Thirdly, the Bernanke Fed was very worried that the 2007-08 banking crisis would lead to a Japanese-style deflation that would wreak havoc with an overleveraged economy. The hope was to avoid a devastating debt-deflation economic depressionlike the one suffered in the 1930s.
By injecting so much liquidity in the system, the Bernanke Fed created a gigantic financial bubble in stocks and bonds, even though the real economy has grown at a somewhat languishing 2 percent growth rate. Stock prices went into the stratosphere while interest rates fell as bond prices rose. Last December 16, the Fed announced officially that it will no longer blow into the financial balloons and that it was raising short-term interest rates for the first time since the financial crisis, setting the target range for the federal funds rate to between 1/4 to 1/2 percent. This was a signal that the financial party was over. And what’s more, this means that the stock market and the bond market will once again go in different directions, as a reflection of the state of the real economy, no matter what the Fed does.

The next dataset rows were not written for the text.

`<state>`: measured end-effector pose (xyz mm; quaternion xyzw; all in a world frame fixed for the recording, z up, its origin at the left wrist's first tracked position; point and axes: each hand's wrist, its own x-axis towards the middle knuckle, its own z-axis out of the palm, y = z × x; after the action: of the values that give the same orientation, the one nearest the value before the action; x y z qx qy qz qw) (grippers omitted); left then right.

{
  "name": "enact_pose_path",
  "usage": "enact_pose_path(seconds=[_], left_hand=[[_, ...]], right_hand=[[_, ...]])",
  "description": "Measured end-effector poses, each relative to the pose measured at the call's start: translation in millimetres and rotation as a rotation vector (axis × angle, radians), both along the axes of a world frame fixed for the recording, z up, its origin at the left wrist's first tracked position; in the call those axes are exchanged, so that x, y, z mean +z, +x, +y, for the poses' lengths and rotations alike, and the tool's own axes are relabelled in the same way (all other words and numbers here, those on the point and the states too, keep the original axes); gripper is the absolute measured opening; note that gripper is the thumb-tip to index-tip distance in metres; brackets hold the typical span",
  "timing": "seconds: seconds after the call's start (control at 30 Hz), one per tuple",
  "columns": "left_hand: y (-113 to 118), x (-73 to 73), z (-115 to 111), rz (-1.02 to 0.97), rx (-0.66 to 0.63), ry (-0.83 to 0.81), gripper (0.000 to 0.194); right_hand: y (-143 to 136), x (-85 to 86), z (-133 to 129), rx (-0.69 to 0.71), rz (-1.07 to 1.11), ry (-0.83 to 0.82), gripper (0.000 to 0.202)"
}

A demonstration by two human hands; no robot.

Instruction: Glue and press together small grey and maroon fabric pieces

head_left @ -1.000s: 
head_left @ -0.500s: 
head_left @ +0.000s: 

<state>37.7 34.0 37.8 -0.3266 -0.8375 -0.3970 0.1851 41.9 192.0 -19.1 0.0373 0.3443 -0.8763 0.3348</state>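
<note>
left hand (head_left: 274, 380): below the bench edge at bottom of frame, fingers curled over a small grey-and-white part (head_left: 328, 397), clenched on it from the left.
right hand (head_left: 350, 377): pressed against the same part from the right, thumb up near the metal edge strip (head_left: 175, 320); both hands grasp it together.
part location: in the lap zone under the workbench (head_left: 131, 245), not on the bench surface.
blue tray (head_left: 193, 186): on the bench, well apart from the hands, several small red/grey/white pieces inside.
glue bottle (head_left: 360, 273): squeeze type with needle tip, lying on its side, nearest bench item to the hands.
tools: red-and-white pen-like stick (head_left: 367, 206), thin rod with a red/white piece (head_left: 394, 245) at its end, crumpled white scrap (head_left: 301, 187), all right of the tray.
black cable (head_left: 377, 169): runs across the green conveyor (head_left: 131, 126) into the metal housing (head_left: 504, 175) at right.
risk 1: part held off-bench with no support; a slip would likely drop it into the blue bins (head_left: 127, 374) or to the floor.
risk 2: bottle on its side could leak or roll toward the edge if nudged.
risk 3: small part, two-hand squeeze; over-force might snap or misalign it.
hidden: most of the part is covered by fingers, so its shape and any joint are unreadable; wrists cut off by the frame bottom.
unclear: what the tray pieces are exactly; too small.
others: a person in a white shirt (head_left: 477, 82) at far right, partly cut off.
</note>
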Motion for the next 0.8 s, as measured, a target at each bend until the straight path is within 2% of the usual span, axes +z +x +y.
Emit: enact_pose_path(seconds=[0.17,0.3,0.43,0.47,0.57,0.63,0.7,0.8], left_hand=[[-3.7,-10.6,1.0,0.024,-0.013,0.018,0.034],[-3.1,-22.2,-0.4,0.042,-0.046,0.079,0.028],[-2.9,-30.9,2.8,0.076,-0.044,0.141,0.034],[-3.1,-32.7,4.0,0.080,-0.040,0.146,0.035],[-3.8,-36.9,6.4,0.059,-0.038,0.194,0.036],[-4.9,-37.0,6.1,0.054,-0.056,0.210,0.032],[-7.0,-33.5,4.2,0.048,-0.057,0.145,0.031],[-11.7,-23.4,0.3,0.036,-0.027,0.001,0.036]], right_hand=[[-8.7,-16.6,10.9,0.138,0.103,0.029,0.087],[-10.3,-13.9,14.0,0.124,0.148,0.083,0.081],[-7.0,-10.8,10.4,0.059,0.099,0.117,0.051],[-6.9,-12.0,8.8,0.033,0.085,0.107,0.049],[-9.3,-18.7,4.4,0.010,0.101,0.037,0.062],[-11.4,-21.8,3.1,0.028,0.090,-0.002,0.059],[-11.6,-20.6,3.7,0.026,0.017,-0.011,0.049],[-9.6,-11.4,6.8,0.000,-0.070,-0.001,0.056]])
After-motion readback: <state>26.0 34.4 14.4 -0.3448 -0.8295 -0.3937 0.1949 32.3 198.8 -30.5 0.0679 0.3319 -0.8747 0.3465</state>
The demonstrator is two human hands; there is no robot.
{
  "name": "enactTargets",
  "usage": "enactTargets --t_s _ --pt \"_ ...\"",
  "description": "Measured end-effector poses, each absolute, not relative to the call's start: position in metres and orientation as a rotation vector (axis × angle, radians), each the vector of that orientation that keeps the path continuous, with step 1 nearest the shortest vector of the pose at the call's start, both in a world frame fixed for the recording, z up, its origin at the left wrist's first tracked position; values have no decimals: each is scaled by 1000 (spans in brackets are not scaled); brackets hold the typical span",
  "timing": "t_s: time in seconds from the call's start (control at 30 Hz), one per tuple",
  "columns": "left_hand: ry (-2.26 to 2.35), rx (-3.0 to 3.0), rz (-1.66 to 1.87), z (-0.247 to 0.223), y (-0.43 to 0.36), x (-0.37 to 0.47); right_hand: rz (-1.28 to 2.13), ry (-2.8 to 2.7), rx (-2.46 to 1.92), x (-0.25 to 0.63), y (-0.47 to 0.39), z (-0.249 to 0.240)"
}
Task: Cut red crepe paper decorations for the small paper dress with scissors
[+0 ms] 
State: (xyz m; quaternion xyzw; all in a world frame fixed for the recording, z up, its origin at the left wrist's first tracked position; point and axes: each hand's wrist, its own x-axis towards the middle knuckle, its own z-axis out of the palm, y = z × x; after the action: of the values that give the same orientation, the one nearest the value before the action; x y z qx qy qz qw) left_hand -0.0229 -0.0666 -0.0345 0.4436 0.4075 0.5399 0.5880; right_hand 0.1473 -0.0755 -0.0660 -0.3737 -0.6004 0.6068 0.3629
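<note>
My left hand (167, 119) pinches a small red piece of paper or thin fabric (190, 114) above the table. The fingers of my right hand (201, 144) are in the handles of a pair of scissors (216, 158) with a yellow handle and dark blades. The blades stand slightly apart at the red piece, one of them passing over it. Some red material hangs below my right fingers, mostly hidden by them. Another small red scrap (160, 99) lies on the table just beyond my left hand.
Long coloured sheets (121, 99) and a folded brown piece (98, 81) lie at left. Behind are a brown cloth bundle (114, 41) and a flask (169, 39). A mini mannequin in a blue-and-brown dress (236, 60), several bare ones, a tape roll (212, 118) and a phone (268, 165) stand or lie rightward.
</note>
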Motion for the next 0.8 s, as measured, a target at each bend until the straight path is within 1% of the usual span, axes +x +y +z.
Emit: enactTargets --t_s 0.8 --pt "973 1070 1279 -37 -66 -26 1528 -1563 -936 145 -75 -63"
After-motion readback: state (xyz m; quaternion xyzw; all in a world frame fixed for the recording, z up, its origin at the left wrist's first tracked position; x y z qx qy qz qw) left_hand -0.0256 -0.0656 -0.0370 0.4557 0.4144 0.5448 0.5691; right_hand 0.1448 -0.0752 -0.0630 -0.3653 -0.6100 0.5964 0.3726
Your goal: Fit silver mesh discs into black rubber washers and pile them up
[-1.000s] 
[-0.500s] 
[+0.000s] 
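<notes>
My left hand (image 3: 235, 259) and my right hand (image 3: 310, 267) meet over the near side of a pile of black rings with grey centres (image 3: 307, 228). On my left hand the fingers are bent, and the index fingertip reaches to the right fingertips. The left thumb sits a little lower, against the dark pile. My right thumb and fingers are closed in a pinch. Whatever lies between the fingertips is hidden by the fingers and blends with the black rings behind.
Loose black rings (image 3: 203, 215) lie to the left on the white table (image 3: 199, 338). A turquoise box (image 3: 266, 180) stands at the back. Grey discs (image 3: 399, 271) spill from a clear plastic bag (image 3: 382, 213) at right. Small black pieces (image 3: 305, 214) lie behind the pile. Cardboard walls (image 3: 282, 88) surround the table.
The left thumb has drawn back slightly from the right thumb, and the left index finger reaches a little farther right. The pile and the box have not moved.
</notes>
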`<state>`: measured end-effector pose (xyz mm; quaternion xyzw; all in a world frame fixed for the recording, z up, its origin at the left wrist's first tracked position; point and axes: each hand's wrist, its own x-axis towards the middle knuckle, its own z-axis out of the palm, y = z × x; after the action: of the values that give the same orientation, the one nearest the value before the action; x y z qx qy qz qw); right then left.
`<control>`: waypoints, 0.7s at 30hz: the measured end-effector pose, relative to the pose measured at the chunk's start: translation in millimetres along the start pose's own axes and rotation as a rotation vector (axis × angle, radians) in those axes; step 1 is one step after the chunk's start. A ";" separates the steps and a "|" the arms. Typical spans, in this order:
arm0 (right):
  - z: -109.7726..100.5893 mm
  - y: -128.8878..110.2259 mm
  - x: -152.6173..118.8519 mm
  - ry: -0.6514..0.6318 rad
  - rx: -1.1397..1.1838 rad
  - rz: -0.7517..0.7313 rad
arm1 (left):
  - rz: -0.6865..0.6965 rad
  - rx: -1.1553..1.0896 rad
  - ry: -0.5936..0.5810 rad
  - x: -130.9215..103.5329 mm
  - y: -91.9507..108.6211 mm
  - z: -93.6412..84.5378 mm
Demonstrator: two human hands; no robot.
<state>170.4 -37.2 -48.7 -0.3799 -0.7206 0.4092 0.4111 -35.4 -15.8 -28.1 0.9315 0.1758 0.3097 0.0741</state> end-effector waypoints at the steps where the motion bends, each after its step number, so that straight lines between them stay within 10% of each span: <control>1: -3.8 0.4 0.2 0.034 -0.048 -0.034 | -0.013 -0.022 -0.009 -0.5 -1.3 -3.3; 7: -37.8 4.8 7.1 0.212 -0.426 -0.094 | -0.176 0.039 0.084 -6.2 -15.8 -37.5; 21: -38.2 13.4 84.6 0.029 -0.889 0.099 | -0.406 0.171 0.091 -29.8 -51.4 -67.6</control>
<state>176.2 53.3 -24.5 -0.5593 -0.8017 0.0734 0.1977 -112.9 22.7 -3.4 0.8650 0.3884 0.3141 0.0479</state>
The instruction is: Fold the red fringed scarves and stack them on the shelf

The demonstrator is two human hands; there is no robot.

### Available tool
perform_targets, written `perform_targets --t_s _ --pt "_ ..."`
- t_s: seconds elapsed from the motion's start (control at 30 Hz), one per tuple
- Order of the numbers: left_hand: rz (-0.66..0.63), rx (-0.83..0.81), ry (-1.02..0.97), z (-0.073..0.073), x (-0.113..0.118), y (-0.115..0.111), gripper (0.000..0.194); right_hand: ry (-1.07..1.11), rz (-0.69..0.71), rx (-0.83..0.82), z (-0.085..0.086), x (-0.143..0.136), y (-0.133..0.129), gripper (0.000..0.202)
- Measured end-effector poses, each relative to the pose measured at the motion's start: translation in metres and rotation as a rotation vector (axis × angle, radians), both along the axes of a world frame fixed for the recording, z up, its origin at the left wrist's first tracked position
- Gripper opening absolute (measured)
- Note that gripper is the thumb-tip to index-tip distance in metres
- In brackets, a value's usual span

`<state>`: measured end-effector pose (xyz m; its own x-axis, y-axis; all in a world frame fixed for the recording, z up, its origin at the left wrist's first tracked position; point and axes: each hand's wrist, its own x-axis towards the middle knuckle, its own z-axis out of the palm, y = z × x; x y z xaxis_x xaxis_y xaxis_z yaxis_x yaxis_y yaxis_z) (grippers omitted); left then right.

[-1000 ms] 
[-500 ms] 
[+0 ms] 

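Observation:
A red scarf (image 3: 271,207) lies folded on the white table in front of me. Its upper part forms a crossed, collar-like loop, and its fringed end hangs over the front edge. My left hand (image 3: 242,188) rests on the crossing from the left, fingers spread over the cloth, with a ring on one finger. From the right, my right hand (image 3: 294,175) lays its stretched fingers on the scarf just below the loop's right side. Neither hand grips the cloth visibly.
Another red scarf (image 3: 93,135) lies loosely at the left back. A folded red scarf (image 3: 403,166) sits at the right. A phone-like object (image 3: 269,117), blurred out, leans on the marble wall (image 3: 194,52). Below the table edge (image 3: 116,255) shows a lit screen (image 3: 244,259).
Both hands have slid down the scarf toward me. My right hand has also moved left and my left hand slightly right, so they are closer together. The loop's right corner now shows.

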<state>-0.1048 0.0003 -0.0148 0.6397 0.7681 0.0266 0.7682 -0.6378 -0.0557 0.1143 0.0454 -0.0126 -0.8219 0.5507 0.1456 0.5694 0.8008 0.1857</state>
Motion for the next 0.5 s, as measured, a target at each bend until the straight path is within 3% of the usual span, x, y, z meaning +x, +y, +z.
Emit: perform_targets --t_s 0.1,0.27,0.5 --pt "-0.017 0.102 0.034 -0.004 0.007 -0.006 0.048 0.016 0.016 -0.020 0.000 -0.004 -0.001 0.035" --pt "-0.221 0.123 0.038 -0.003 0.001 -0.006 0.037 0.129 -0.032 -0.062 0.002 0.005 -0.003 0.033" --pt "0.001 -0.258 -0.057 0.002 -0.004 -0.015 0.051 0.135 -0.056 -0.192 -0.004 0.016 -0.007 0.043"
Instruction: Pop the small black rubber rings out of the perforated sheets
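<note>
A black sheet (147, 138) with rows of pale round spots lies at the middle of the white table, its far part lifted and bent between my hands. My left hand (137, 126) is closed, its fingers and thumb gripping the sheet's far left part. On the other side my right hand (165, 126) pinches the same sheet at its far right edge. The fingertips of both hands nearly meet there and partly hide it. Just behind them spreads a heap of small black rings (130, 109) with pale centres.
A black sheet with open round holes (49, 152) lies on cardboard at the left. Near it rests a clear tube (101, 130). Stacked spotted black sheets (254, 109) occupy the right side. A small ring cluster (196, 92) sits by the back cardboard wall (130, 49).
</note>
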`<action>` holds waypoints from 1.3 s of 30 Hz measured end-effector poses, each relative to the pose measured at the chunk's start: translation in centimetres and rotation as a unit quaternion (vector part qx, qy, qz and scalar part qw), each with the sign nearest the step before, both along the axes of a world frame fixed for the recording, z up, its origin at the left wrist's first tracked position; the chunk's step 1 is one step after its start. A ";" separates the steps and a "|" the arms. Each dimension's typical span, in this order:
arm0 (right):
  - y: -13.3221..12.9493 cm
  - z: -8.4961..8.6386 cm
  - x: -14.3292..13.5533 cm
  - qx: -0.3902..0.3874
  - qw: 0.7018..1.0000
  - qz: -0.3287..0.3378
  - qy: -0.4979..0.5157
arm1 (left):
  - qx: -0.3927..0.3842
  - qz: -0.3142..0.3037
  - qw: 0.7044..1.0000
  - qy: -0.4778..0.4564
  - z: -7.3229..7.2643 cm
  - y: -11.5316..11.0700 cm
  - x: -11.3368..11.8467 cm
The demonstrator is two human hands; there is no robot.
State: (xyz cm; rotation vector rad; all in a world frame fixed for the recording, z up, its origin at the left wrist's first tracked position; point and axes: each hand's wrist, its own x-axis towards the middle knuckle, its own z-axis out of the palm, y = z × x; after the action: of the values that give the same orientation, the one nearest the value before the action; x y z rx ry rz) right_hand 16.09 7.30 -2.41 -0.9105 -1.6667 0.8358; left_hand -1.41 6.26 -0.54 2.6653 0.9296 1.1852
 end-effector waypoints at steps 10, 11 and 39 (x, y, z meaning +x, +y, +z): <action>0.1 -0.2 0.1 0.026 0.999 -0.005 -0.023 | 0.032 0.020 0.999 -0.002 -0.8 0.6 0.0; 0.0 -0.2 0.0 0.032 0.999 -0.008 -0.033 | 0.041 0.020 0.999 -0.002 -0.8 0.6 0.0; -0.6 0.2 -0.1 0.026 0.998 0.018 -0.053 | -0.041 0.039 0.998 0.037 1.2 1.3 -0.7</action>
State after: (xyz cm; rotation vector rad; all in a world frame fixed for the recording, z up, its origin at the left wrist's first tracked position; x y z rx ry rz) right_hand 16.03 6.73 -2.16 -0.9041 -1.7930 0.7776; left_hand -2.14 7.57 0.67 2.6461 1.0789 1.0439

Since 2008, the U.S. Fed has painted itself into a financial corner from which I personally felt it would be difficult to extricate itself. Indeed, it would be extremely difficult to correct the financial bubbles it has created —as an unintended consequence of salvaging the mega-banks in creating trillions of free money —without damaging the real economy of production and employment. If global stock markets collapse and if price deflation accelerates, making it more difficult to service the debt of consumers, corporations, and government alike, a repeat on a larger scale of what has happened in Japan over the last twenty-five years can be feared. This, at the very least, could lead to a global economic recession in 2016-17. If we go back in history, it could also be a repeat of the 1937-38 crash and recession, eight years after the crash and financial crisis of 1929-32.
One thing can be made clear: The creation of the Fed in 1913, as a semi-public American central bank, has not prevented the occurrence of financial crises. It has, however, been a boon to large banks because it has served as an instrument to socialize their losses.